Margaret Thatcher once said that “the road to hell is paved with good intentions,” and the madame prime minister was right: dismantling systemic bias against minority communities should be a universal ethic, but the success of race-based affirmative action has fallen short of this goal. The central tenet of affirmative action advocates is two fold. Surging members of disenfranchised groups into colleges and universities will, first, cultivate competitive skill sets within individuals who have had an inequitable access to resources and, second, will also benefit these communities when degree recipients bring their skills back into disenfranchised areas.

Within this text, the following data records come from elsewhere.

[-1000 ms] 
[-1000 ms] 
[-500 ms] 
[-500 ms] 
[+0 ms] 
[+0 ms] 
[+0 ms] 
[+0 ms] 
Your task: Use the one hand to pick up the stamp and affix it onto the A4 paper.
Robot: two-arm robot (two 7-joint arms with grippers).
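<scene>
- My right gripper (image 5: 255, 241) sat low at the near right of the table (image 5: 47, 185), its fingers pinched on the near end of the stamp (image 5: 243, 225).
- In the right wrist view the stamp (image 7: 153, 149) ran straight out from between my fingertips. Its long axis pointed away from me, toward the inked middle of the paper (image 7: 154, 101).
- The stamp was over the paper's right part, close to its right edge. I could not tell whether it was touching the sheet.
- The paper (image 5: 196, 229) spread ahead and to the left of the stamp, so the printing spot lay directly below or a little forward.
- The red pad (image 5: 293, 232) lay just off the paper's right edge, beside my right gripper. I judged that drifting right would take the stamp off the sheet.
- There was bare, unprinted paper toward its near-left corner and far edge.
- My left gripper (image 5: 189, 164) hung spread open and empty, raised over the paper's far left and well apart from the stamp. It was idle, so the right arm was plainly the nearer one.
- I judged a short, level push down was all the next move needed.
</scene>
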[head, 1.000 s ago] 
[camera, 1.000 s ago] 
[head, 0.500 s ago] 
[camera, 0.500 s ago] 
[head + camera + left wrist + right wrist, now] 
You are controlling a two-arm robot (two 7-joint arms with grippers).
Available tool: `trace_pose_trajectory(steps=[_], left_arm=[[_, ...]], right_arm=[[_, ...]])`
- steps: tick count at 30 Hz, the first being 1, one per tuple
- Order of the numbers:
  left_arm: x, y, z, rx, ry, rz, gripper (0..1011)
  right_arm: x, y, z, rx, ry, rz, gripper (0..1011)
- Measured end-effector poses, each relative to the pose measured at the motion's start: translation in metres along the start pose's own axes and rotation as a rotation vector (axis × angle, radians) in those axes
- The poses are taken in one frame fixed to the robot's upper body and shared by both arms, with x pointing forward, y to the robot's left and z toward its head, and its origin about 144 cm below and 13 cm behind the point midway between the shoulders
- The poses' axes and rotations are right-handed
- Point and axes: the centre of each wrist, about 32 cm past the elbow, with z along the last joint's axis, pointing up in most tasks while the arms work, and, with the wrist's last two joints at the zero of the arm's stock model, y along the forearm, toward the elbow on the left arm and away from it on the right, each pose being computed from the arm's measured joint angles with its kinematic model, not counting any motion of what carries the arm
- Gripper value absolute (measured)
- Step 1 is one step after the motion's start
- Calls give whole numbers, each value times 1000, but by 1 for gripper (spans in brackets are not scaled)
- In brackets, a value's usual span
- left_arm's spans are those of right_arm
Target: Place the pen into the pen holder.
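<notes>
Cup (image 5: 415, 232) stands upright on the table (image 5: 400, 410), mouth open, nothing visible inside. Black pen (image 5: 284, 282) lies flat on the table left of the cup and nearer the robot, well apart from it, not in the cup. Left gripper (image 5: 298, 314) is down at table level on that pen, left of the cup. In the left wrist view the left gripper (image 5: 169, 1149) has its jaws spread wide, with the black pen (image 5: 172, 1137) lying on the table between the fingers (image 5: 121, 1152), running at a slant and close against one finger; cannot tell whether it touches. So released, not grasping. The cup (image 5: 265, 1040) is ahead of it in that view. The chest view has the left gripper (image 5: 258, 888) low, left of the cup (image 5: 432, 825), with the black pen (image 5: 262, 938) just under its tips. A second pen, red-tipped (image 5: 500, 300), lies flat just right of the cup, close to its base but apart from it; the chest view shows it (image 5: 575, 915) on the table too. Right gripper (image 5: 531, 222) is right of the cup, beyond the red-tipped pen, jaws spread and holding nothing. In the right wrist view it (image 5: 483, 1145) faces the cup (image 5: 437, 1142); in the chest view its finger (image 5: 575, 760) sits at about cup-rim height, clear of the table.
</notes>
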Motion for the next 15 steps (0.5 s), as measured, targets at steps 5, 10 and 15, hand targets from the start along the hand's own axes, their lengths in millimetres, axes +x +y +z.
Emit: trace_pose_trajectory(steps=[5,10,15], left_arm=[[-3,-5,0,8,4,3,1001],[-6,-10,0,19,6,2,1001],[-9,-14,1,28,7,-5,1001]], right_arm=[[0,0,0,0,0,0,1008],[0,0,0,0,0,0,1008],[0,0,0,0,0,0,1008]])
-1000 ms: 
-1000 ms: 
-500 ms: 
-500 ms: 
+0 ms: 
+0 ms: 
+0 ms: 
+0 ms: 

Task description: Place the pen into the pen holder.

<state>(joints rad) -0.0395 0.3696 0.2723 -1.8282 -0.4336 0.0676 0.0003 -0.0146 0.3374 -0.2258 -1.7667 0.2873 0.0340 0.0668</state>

Typically, this policy’s success has been judged by the increase in minority degree recipients, but this metric is largely deceptive. Affirmative action was designed to balance educational and economic outcomes between minority groups and the white majority, so the policy’s ultimate success should not be judged only by the absolute gains minority communities have made. It should be judged by how much minority communities have been able to gain relative to the white majority, because inequality can grow even when minority communities are making gains in absolute terms.
How it Works
In 1978, the Supreme Court ruled in The Regents of the University of California v. Bakke, that race-based quotas in affirmative action were inherently unconstitutional because quotas in admissions violated the Civil Rights Act of 1964 as well as the Equal Protections Clause under the 14th Amendment. Within this landmark decision, however, the court sustained that admissions offices can use an applicant’s race within a multivariate standard of analysis to account for discrimination within the admissions process in addition to an inequitable distribution of resources throughout disenfranchised communities. Despite that this decision banned the use of racial quotas in admissions, it formalized the modern practice of race-conscious admissions. Affirmative action, in its modern incarnation, therefore takes on the same goal as a quota-based system — systematically increasing the number of disenfranchised students within an incoming class — but does so with a different mechanism. These policies commonly follow two different guidelines. First, the vast majority of college admissions offices will set general diversity goals around what proportion of the incoming class should be of minority status. In other words, part of an applicant’s admissions decision is weighted by their race in order to create an incoming class that has a makeup representative of the general population. The empirical problem with this admissions process is that students who should not be benefiting from minority status have learned how to troll the system. The recent college admissions scandals involving Felicity Huffman and professional college athletic departments throughout the country revealed how wealthier students were coached into faking minority status just to take advantage of affirmative action programs and diversity inclusion efforts. These anecdotes only unveil a much larger problem: there is no verification process in college admissions offices to determine the veracity of an applicant’s minority status. So as long as someone could justify some genetic relationship to a disenfranchised group, they can claim minority status and reap the benefits.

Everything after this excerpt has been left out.